Canada tries to turn its AI ideas into big dollars

By Steve Lohr

TORONTO: Long before Google started working on cars that drive themselves and Amazon was creating home appliances that talk, a handful of researchers in Canada - backed by the Canadian government and universities - were laying the groundwork for today's boom in artificial intelligence.

But the centre of the commercial gold rush has been a long way away, in Silicon Valley. In recent years, many of Canada's young AI scientists, lured by lucrative paydays from Google, Facebook, Apple and other companies, have departed. Canada is producing a growing number of AI startups, but they often head to California, where venture capital, business skills are abundant.

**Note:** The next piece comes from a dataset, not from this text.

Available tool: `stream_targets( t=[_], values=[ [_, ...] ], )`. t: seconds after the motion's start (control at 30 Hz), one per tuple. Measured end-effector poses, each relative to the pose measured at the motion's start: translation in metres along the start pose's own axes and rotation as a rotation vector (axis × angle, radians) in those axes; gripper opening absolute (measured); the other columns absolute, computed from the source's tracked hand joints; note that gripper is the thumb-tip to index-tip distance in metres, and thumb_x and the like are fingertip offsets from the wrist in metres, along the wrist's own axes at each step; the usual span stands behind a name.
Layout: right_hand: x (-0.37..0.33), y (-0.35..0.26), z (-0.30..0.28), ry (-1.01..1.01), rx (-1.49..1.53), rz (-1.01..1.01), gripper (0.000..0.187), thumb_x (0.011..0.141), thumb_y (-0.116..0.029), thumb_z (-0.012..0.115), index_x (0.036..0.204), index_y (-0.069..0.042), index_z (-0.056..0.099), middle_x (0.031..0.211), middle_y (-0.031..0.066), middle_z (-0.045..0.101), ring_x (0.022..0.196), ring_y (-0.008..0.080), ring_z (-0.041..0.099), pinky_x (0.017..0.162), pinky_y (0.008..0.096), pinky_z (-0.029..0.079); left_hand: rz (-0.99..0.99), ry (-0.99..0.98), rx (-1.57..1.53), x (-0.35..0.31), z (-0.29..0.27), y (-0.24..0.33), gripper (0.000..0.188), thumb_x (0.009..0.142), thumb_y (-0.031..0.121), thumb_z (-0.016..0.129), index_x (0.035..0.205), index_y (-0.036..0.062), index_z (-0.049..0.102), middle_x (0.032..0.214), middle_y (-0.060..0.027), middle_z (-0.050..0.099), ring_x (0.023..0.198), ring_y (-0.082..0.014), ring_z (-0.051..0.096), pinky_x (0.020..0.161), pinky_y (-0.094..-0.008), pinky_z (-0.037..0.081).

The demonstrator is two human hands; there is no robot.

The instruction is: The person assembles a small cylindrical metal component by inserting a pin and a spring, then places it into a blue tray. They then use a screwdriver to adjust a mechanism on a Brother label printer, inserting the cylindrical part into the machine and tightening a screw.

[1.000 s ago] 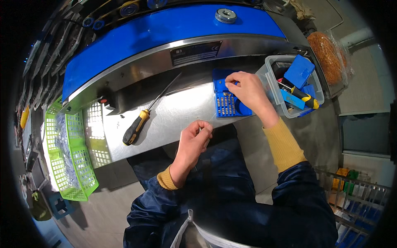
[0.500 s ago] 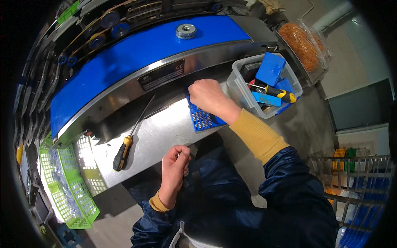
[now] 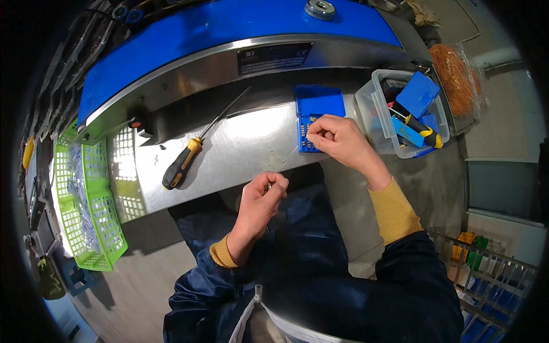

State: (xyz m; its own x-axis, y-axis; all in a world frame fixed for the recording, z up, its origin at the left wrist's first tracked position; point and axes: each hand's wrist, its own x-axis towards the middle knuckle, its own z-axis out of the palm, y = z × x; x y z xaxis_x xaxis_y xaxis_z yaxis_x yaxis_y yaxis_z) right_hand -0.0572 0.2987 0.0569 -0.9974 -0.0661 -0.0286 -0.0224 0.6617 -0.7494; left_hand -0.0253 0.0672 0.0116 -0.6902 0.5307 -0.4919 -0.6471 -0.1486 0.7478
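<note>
A blue hinged case (image 3: 320, 102) lies on the steel surface with its lid folded back. Rows of small brass-coloured pieces (image 3: 305, 130) fill its near half. My right hand (image 3: 347, 146) is over the case's right side, thumb and fingertips pinched together. Whatever is between them is too small to make out. Nearer my body, past the surface's front edge, my left hand (image 3: 256, 207) is closed around a thin metal tool (image 3: 269, 187), mostly hidden by the fingers. To the left, a yellow-and-black screwdriver (image 3: 186, 162) rests with its blade pointing away from me.
Right of the case stands a clear plastic bin (image 3: 374, 114) holding blue boxes and another screwdriver (image 3: 424, 131). A green perforated basket (image 3: 97, 200) is at the left. Behind the surface runs a blue belt (image 3: 229, 23) carrying a round metal-and-white roll (image 3: 319, 9).
My right hand has drawn back from the case's far part to its right side, uncovering the lid. My left hand remains closed near the front edge. The whole view has shifted.
</note>
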Motion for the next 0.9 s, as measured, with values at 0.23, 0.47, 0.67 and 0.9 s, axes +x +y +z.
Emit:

"Canada is not really reaping the benefits from this AI technical leadership and decades of investment by the Canadian government," said Tiff Macklem, former senior deputy governor of the Bank of Canada, who is dean of the Rotman School of Management at the University of Toronto.

Now bringing AI home is a priority for the Canadian government, companies, universities and technologists. The goal, they say, is to build a business environment around the country's expertise and to keep the experts its universities create in the country. And they want to build on the tenacity of veteran researchers like Geoffrey Hinton, Richard Sutton and Yoshua Bengio, who developed techniques that opened the door to remarkable improvements in an AI technology called machine learning, even as many computer scientists and the tech industry considered their work to be an unpromising backwater. There are encouraging signs, including new government funding, big company investments, programs to nurture startups, and the changing habits of homegrown entrepreneurs and American venture capitalists.

In its new budget, the government of Prime Minister Justin Trudeau pledged $93 million to support AI research centres in Toronto, Montreal and Edmonton, which will be public-private collaborations.

The Vector Institute for Artificial Intelligence in Toronto, announced two weeks ago, will be one of them. The institute begins with commitments of $130 million, about half the money coming from the national and provincial governments and the other half from corporate sponsors like Google, Accenture and Nvidia, as well as big Canadian companies like the Royal Bank of Canada, Scotiabank and Air Canada.

Major technology companies, like Google, Microsoft and IBM, are also adding to their AI research teams in Canada.